Sanfelice: “Il mondo è più complesso e competitivo”

“Una rotta alternativa, più lunga ma più sicura è oggi scelta inevitabilmente dalle compagnie per bypassare le problematiche securitarie”, dice Sanfelice, 79 anni, a lungo nella Marina Militare, oggi a capo del think tank “Mediterranean Insecurity“. E questa è una presa d’atto del fatto che “il mondo è diventato sempre più complesso e competitivo” e “anche per la pressione di attori esterni regioni come quella del Mar Rosso aumentano l’incertezza che le avvolge”.

Gli Houthi hanno annunciato di aver alzato il livello dello scontro sulla scia dell’aumento dei raid israeliani a Gaza e per Sanfelice questa è una conferma del fatto che “le potenze sciite hanno deciso di alzare il livello del contrasto a Israele sostenendo in maniera più attiva e dinamica Hamas e Gaza contro lo Stato ebraico di quanto stiano facendo le potenze sunnite. Dietro la minaccia posta dagli Houthi non è difficile vedere le manovre dell’Iran” che vuole “uscire dall’angolo in cui l’hanno posto le sanzioni”.

Fronte caldo tra Mediterraneo e Mar Rosso

Su questo fronte, il problema è strategico a livello regionale. “Viviamo in un contesto in cui la sicurezza del Mediterraneo, del Mar Rosso e del Medio Oriente sono sempre più integrate e in quest’ottica si stanno riducendo gli spazi di manovra consentiti per gestire la problematica legata allo spirito di rivalsa degli Houthi. Ora il conflitto in Yemen è congelato per giustificare la tiepida riappacificazione tra Iran e Arabia Saudita. Ma i proxy iraniani rappresentano ancora una minaccia”, dice Sanfelice. Inoltre, aggiunge l’ammiraglio, in passato “gli Stati Uniti e i Paesi occidentali sarebbero intervenuti per interdire le capacità missilistiche dei miliziani, come è già successo in caso di altri attacchi”. Ma oggigiorno, “anche complice la volontà dell’Arabia Saudita di non compromettere la distensione con Teheran” i margini di manovra sono più ridotti.

In quest’ottica è da valutare la possibilità di una missione occidentale a tutela della libertà di navigazione. Oggigiorno, spiega Sanfelice, nel Mar Rosso e nei quadranti marittimi vicini operano due forze navali.
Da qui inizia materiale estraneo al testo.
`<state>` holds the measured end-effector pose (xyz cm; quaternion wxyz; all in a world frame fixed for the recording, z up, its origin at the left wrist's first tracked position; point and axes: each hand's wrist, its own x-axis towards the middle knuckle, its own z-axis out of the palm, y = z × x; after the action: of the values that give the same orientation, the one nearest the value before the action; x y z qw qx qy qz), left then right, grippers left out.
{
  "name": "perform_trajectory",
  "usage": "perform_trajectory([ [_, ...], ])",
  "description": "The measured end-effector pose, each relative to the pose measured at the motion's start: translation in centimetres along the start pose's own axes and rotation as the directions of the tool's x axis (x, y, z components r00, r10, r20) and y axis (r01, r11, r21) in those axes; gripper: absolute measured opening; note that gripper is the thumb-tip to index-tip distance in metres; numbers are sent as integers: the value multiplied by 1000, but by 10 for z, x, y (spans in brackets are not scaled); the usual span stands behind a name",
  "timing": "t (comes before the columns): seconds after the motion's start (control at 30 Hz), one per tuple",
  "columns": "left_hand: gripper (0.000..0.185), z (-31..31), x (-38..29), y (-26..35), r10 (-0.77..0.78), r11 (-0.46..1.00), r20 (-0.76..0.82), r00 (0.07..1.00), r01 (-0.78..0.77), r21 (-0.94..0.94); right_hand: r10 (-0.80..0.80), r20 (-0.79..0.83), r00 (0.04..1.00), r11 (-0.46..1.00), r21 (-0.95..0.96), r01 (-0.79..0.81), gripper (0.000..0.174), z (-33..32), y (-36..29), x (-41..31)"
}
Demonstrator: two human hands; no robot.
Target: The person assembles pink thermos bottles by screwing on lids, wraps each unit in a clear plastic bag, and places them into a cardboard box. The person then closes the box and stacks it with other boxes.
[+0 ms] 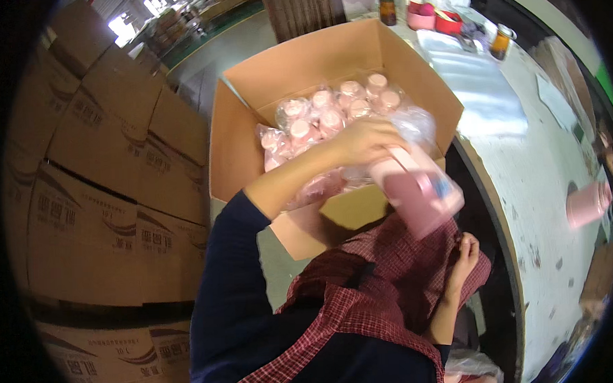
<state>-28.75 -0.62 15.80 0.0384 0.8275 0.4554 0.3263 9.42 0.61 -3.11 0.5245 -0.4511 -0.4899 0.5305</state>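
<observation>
My left hand (373, 141) grips the top end of a pink box (420, 192), which is blurred and tilted over the near side of an open cardboard carton (302, 60). Inside the carton stand several pink bottles (302, 131) with pale caps, wrapped in clear plastic. A crumpled clear plastic bag (413, 124) lies just beyond the box in my hand. My right hand (468, 251) is low at the right, against the red checked apron (389, 249), its fingers bent; whether they pinch the cloth is not clear.
Stacked cardboard cartons (94, 209) rise at the left. A worn pale worktable (546, 254) runs down the right, bearing a silvery sheet (465, 84), a pink bottle (588, 204), amber jars (501, 43) and a red container (447, 23). A plastic bag (472, 368) lies low beside the table.
</observation>
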Motion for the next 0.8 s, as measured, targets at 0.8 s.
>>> perform_trajectory([
  [0.8,34,-26,-287,-363,-709,592,60,702,547,592,359,-66,931,913,-181,-365,32,52,66,46],
])
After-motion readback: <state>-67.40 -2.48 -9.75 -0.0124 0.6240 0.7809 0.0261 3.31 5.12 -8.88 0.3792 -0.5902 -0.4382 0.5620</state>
Una è “la missione Eunavfor Atalanta per la lotta alla pirateria, a cui partecipa anche l’Italia. Poi c’è la missione a guida egiziana chiamata a contrastare il contrabbando a favore degli Houthi. A cui solo Il Cairo e Riad, però, hanno garantito naviglio capace di gestire operazioni complesse“.

Cosa può fare l’Italia

L’Italia è pronta a schierare la fregata Virgilio Fassan, ma la sfida chiaramente è complessa. La missione, nota Sanfelice, si prevedrebbe “molto più complessa di quelle antipirateria a cavallo tra Mar Rosso e Oceano Indiano o nel Golfo di Guinea. Questo perché le armi a disposizione degli Houthi sono più complesse di quelle in mano ai pirati” e c’è poi il tema della difficoltà delle regole d’ingaggio tra scenari terrestri e marittimi in cui guerre congelate, crisi ibride e scenari asimmetrici si compenetrano. Aumentando il caos in un mondo in cui su commercio ed economia pende, sempre di più, la priorità del principio di tutela della sicurezza collettiva dalle minacce sdoganate a ogni livello su scala internazionale”.